### WORK REQUIRED
Could every line of the data be copied out once more, exactly?

### DATA
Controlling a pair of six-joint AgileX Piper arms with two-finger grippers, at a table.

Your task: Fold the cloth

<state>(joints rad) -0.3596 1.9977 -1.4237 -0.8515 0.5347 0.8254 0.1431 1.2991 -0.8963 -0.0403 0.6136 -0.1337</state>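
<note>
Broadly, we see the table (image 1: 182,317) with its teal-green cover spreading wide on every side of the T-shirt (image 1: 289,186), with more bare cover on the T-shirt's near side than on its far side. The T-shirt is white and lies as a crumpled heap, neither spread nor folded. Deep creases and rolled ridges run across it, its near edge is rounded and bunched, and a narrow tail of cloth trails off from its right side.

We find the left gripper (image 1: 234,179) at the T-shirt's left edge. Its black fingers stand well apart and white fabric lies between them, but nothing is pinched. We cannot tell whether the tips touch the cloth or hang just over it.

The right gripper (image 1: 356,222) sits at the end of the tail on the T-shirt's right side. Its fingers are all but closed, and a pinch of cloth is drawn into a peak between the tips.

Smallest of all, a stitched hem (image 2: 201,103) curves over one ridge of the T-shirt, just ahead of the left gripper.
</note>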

### RESPONSE TO THIS TASK
Controlling a pair of six-joint AgileX Piper arms with two-finger grippers, at a table.

Your task: Fold the cloth

<state>(joints rad) -0.3596 1.9977 -1.4237 -0.8515 0.5347 0.8254 0.1431 1.2991 -0.8963 -0.0403 0.6136 -0.1337</state>
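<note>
Broadly, we see the table (image 1: 182,317) with its teal-green cover spreading wide on every side of the T-shirt (image 1: 289,186), with more bare cover on the T-shirt's near side than on its far side. The T-shirt is white and lies as a crumpled heap, neither spread nor folded. Deep creases and rolled ridges run across it, its near edge is rounded and bunched, and a narrow tail of cloth trails off from its right side.

We find the left gripper (image 1: 234,179) at the T-shirt's left edge. Its black fingers stand well apart and white fabric lies between them, but nothing is pinched. We cannot tell whether the tips touch the cloth or hang just over it.

The right gripper (image 1: 356,222) sits at the end of the tail on the T-shirt's right side. Its fingers are all but closed, and a pinch of cloth is drawn into a peak between the tips.

Smallest of all, a stitched hem (image 2: 201,103) curves over one ridge of the T-shirt, just ahead of the left gripper.
</note>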

The requested output has been produced.